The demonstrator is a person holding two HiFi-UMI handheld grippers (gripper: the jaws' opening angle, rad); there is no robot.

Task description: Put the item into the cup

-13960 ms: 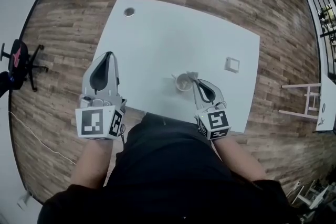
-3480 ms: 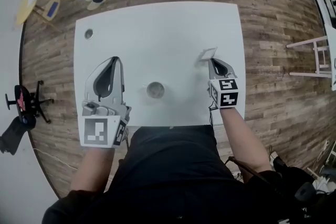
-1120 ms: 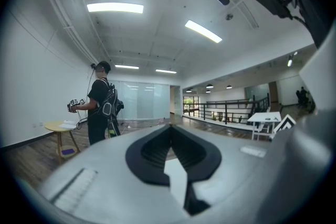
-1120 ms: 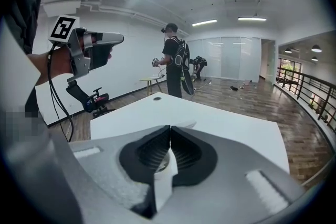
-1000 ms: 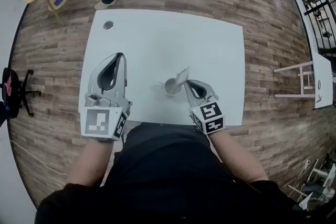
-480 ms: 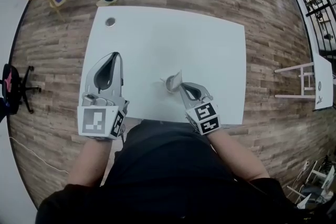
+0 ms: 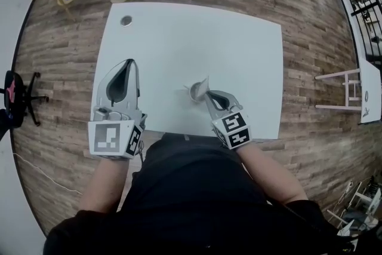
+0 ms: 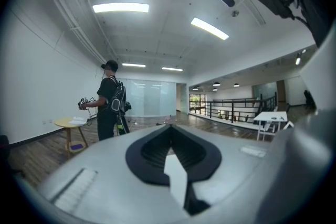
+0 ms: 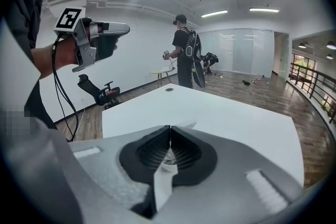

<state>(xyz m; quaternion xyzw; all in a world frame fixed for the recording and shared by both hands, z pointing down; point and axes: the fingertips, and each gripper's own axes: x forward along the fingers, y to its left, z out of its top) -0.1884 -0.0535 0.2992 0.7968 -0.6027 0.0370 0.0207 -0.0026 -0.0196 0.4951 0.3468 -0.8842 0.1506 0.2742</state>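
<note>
The left gripper (image 7: 129, 63) is held out over the near-left edge of the table (image 7: 239, 33), pointing level and well apart from the task's things. In the left gripper view its fingers (image 8: 105, 170) are pressed together tip to tip, with nothing between them.

Further right, near the middle of the table's near side, stands the cup (image 7: 194, 94). It is small, round and pale, with its mouth up. The item (image 7: 203, 84) is a thin, flat white piece, roughly square. It is held on edge and tilted, just over the right part of the cup's mouth. Whether its lower edge touches the rim cannot be made out.

The right gripper (image 7: 208, 91) slopes down toward the cup from the near right. Its fingers (image 7: 222, 100) are closed on the item and pinch it at their very tips. In the right gripper view the tips meet, and only a narrow white sliver of the item (image 9: 186, 125) shows just past them, to the right. The cup's (image 9: 168, 161) white rim shows through the opening between the fingers, below the tips.
</note>
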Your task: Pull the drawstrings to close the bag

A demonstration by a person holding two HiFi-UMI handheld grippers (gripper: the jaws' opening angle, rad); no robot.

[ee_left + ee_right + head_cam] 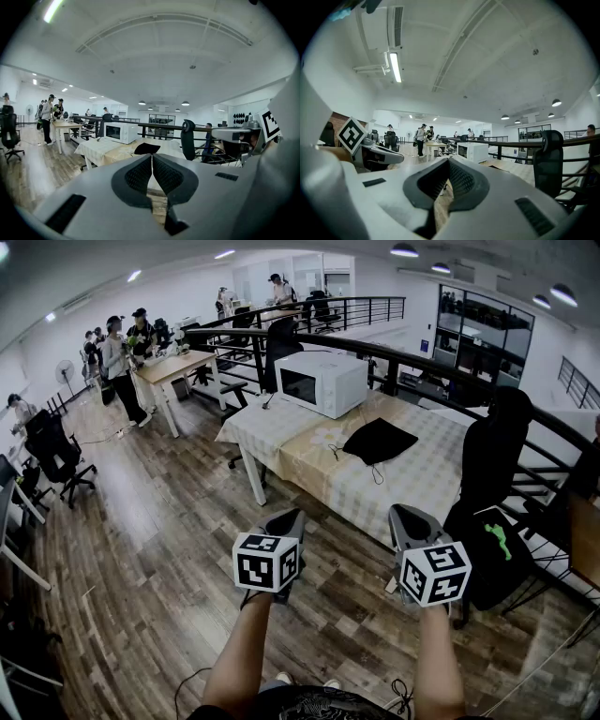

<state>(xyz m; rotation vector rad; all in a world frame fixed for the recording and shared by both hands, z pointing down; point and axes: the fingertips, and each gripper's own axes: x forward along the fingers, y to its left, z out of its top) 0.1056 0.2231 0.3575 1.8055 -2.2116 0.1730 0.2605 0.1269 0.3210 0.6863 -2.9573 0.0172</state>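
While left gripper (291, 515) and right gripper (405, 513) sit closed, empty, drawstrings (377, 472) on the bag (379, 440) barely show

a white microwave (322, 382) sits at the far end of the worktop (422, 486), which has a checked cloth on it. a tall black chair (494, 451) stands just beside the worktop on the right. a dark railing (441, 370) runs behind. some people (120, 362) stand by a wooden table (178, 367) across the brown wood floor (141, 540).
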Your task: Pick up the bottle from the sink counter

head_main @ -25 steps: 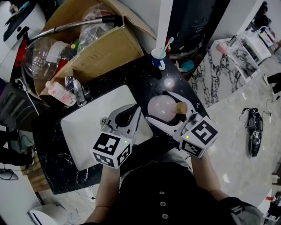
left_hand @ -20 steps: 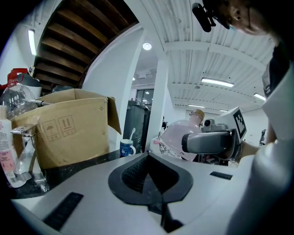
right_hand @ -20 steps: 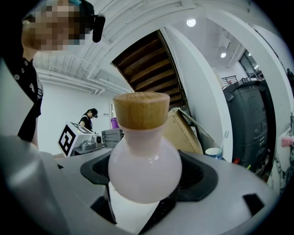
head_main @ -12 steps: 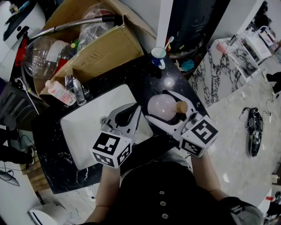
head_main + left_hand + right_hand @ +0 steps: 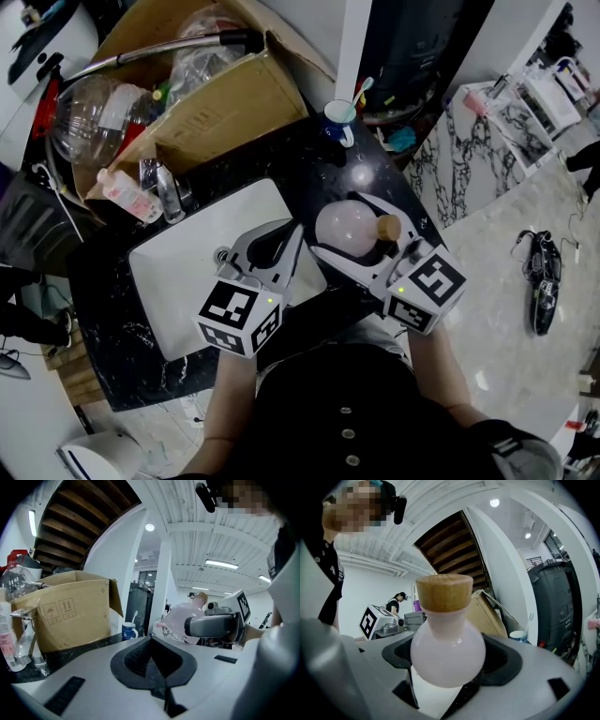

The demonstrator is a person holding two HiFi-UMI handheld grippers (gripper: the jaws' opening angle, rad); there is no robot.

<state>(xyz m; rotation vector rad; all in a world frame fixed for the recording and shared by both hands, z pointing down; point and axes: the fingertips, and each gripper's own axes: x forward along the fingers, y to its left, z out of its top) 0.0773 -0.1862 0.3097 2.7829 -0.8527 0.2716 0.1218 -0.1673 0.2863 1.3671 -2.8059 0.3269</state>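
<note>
**Pink bottle, held in the right gripper**

Item: we record one bottle (image 5: pixel 349 228) with a round, bulbous body of pale, milky pink and a glossy surface. Its short neck is closed by a light brown stopper (image 5: pixel 388 228) of cork or wood. In the head view it lies tilted, with the stopper pointing right.

Place: the bottle sits over the black counter (image 5: pixel 309 169), just right of the sink (image 5: pixel 178 272). We cannot tell whether it touches the counter.

Hold: the right gripper (image 5: pixel 339 227) has its jaws spread round the widest part of the body, one pad on each side, pinching it. In its own view the neck and stopper rise clear above the jaws.

Other gripper: the left gripper (image 5: pixel 287 234) hangs over the near right part of the sink. Its jaws are pressed together with nothing between them.

Surroundings: a blue and white mug (image 5: pixel 338 120) stands at the far edge of the counter. A cardboard box (image 5: pixel 216 103) is far left. A tap (image 5: pixel 169 195) stands at the far side of the sink.
</note>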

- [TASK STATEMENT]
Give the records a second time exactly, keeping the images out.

- [EXPECTED ANSWER]
The demonstrator is a person holding two HiFi-UMI handheld grippers (gripper: the jaws' opening angle, rad); there is no robot.

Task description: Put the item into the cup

-13960 ms: 
-3480 ms: 
-1120 ms: 
-1120 ms: 
-1000 ms: 
-480 ms: 
+0 ms: 
+0 ms: 
+0 ms: 

<state>(xyz m; quaternion xyzw; all in a world frame fixed for the recording and shared by both hands, z pointing down; point and axes: the fingertips, and each gripper's own axes: x forward along the fingers, y to its left, z out of its top) -0.1884 -0.0535 0.2992 0.7968 -0.6027 0.0370 0.0207 -0.0026 -0.0196 0.4951 0.3468 -0.8842 0.1506 0.2742</state>
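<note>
The left gripper (image 7: 129, 63) is held out over the near-left edge of the table (image 7: 239, 33), pointing level and well apart from the task's things. In the left gripper view its fingers (image 8: 105, 170) are pressed together tip to tip, with nothing between them.

Further right, near the middle of the table's near side, stands the cup (image 7: 194, 94). It is small, round and pale, with its mouth up. The item (image 7: 203, 84) is a thin, flat white piece, roughly square. It is held on edge and tilted, just over the right part of the cup's mouth. Whether its lower edge touches the rim cannot be made out.

The right gripper (image 7: 208, 91) slopes down toward the cup from the near right. Its fingers (image 7: 222, 100) are closed on the item and pinch it at their very tips. In the right gripper view the tips meet, and only a narrow white sliver of the item (image 9: 186, 125) shows just past them, to the right. The cup's (image 9: 168, 161) white rim shows through the opening between the fingers, below the tips.
</note>
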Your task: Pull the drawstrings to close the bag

A demonstration by a person holding two HiFi-UMI handheld grippers (gripper: the jaws' opening angle, rad); no robot.

[ee_left + ee_right + head_cam] 

<state>(xyz m; rotation vector rad; all in a world frame fixed for the recording and shared by both hands, z pointing down; point and axes: the fingertips, and each gripper's own axes: x forward along the fingers, y to its left, z out of its top) 0.1056 0.2231 0.3575 1.8055 -2.2116 0.1730 0.2605 0.1269 0.3210 0.6863 -2.9573 0.0172</state>
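While left gripper (291, 515) and right gripper (405, 513) sit closed, empty, drawstrings (377, 472) on the bag (379, 440) barely show

a white microwave (322, 382) sits at the far end of the worktop (422, 486), which has a checked cloth on it. a tall black chair (494, 451) stands just beside the worktop on the right. a dark railing (441, 370) runs behind. some people (120, 362) stand by a wooden table (178, 367) across the brown wood floor (141, 540).
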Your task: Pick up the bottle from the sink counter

head_main @ -25 steps: 
left_hand @ -20 steps: 
right_hand @ -20 steps: 
head_main @ -12 steps: 
head_main + left_hand + right_hand @ +0 steps: 

The demonstrator is a person holding two HiFi-UMI handheld grippers (gripper: the jaws' opening angle, rad); there is no robot.

<state>(xyz m; rotation vector rad; all in a world frame fixed for the recording and shared by both hands, z pointing down; point and axes: the fingertips, and each gripper's own axes: x forward along the fingers, y to its left, z out of its top) 0.0773 -0.1862 0.3097 2.7829 -0.8527 0.2716 0.1218 -0.1673 0.2863 1.3671 -2.8059 0.3269</state>
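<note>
**Pink bottle, held in the right gripper**

Item: we record one bottle (image 5: pixel 349 228) with a round, bulbous body of pale, milky pink and a glossy surface. Its short neck is closed by a light brown stopper (image 5: pixel 388 228) of cork or wood. In the head view it lies tilted, with the stopper pointing right.

Place: the bottle sits over the black counter (image 5: pixel 309 169), just right of the sink (image 5: pixel 178 272). We cannot tell whether it touches the counter.

Hold: the right gripper (image 5: pixel 339 227) has its jaws spread round the widest part of the body, one pad on each side, pinching it. In its own view the neck and stopper rise clear above the jaws.

Other gripper: the left gripper (image 5: pixel 287 234) hangs over the near right part of the sink. Its jaws are pressed together with nothing between them.

Surroundings: a blue and white mug (image 5: pixel 338 120) stands at the far edge of the counter. A cardboard box (image 5: pixel 216 103) is far left. A tap (image 5: pixel 169 195) stands at the far side of the sink.
</note>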

The response is now complete.